When assessment, planning and action are needed, practitioners can draw on the Getting it right for every child National Practice Model, which can be used in a single or multi-agency context, and:
- provides a framework for practitioners and agencies to structure and analyse information consistently so as to understand a child or young person’s needs, the strengths and pressures on them, and consider what support they might need
- defines needs and risks as two sides of the same coin. It promotes the participation of children, young people and their families in gathering information and making decisions as central to assessing, planning and taking action
- provides a shared understanding of a child or young person’s needs by identifying concerns that may need to be addressed.
The National Practice Model is a dynamic and evolving process of assessment, analysis, action and review, and a way to identify outcomes and solutions for individual children or young people. It allows practitioners to meet the Getting it right for every child core values and principles by being appropriate, proportionate and timely.
It is not intended or designed to replace existing methodologies but it does contain the key elements of a single planning process that should in turn lead to a single child’s plan. As such, it can be used as a ‘common tool’ alongside and in conjunction with other processes and assessment tools.
It is a way for all agencies and workers who support children, young people and their families to begin to develop a common language within a single framework, enabling more effective inter- and intra-agency working.
Routine information needs to be recorded using the National Practice Model, in the same way as information recorded for children or young people who may need additional help.

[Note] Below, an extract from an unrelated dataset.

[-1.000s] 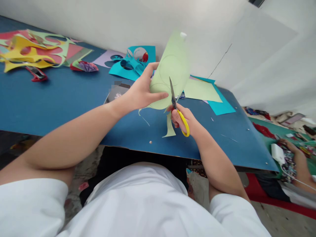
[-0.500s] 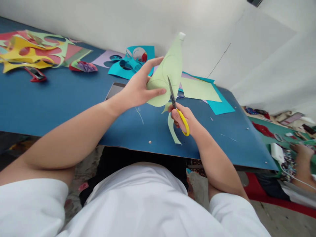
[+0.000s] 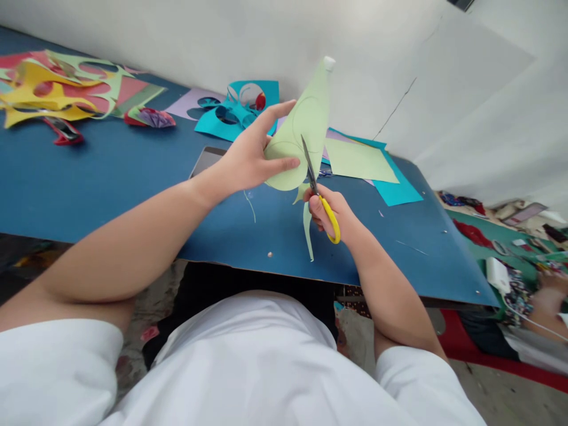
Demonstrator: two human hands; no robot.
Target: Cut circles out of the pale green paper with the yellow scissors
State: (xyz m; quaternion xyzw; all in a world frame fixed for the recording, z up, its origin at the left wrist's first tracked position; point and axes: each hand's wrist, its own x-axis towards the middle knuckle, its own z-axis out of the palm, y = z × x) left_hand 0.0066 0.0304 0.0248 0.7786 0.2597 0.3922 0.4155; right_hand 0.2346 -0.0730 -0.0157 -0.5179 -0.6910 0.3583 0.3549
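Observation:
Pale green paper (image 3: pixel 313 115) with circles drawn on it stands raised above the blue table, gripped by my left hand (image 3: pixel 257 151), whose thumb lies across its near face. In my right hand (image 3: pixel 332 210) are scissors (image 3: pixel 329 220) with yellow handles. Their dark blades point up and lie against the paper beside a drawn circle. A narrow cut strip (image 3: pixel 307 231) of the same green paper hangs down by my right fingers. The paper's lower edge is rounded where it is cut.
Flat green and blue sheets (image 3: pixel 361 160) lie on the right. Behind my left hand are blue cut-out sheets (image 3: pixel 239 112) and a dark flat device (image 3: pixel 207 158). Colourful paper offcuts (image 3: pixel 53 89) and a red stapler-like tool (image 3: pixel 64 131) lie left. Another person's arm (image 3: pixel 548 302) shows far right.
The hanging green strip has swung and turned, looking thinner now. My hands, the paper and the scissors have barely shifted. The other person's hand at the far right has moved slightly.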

Information recorded in universal agency systems may become critical in understanding a child or young person’s journey when he or she needs either enhanced single-agency or multi-agency support. This routine information may be of immense value in assessing a child’s additional needs.
Using the National Practice Model in this consistent way allows practitioners in any agency or organisation to construct a plan and take appropriate action. It also allows for regular and consistent reviewing of the plan.